Uniform — Like most sports teams, Boy Scouts wear a uniform. Like most sports teams, we expect our Scouts to wear the uniform when they are doing Scouting, and to wear it properly. It is a symbol of who we are and what we do.
Let's come back a moment to the youth-led concept of Boy Scouting. It is different than how Cub Scouting works, and it is different from the way a lot of youth activities are run, where the adults decide what to do and the youth do it. Boy Scouting is different, and it is sometimes difficult for adults to realize that we have a different role and a different goal. In Cub Scouting and in many other programs, our goal is to have fun activities and generate achievements. Our role is to make sure that the activities happen, that the achievements take place.

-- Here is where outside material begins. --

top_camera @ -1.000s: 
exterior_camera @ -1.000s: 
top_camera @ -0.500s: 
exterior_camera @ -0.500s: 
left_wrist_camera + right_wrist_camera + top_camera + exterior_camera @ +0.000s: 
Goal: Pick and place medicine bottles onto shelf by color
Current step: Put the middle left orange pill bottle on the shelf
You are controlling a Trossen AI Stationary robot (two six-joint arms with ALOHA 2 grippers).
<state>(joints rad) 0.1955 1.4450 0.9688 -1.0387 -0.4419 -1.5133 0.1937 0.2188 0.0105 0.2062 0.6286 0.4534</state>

Boy Scouting is different. In Boy Scouting, the role of the boys is to have fun activities and generate achievements. The role of the adults is not the destination, but the journey. That is, our responsibility as adults is to promote the "process" of Scouting. What is important for us is the following:
- not the food on the campout, but that the boys cooked it
- not a sharp-looking flag ceremony, but that the boys put it together
- not who would make the best patrol leader, but that the boys elect one
- not that Johnny learns first aid, but that Billy teaches him
- not that we cover everything on the meeting agenda, but that the senior patrol leader is in charge
Our goal is not to get things done, but to create a safe and healthy environment with the training and resources that the Scouts need, and then let them do it. It can be a very messy business, and painful to watch. Meetings where the boy leaders are in charge can be very chaotic. And it can be very tempting for adults to jump in and sort things out, because that is what adults do. But we have to remember that that is the process of Scouting. That is how they learn — even from disorganization and failure. We just have to remember that our business as adults is not the same as the business of the boys. It is up to them to get things done. It is up to us to make sure they have what they need, but (within the bounds of health and safety) not what they do with it.